Neuro is an alpha-stage compiler. It is not yet suitable for production use, and its security posture reflects that. Security-impacting bugs are taken seriously regardless of maturity level.
Only the latest release on the main branch receives security fixes. No backports are made to older versions during the alpha phase.
| Version | Supported |
|---|---|
Latest (main) |
✅ |
| All prior versions | ❌ |
Neuro's security concerns fall into three categories:
Compiler integrity — malformed or adversarial .nr source files that cause the compiler to crash, panic, read out-of-bounds memory, or exhibit undefined behavior during parsing or analysis.
Generated code safety — bugs in the LLVM backend that produce incorrect or unsafe native code (e.g., uninitialized memory reads, incorrect pointer arithmetic in generated IR).
Dependency vulnerabilities — CVEs in third-party crates (inkwell, logos, miette, etc.) that affect the compiler at build or runtime.

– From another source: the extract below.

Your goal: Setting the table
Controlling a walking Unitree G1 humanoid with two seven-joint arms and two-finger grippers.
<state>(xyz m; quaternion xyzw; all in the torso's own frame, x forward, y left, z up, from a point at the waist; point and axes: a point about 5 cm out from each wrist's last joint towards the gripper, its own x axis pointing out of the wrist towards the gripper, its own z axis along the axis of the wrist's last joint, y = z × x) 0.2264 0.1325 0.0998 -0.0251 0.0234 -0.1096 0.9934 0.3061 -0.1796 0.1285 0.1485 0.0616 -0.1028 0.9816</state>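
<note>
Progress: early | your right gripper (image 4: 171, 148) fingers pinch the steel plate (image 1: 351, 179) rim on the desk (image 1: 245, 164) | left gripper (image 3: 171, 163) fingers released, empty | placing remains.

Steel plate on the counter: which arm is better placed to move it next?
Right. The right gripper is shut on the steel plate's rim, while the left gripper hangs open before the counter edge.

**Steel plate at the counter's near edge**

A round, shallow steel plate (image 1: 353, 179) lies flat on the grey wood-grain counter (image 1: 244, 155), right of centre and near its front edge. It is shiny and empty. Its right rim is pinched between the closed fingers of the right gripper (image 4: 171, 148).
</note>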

Out of scope for security reports: compiler error messages, lint false positives, missing language features, or performance issues that do not have a security impact.
Do not open a public GitHub issue for security vulnerabilities.
Report via GitHub's private security advisory system:
- Navigate to the Security tab of the repository.
- Click "Report a vulnerability".
- Fill in the advisory form with a description, reproduction steps, and impact assessment.
The report will be visible only to the maintainers until a fix is coordinated and released.
Given the current single-maintainer alpha stage, the following timelines are best-effort:
| Milestone | Target |
|---|---|
| Acknowledgement | Within 7 days |
| Initial triage | Within 14 days |
| Fix or mitigation | Within 45 days for high-severity issues |
| Public disclosure | After fix is released, or 90 days from report |
If a fix requires significant architectural work, the maintainer will communicate a revised timeline within the initial triage window.
Contributors and downstream users can audit the dependency tree for known CVEs:
cargo install cargo-audit
cargo auditRun this before any release or deployment of the compiler.
Neuro follows coordinated disclosure: fixes are developed privately, released, and then the advisory is published. Credit is given to reporters unless they prefer to remain anonymous.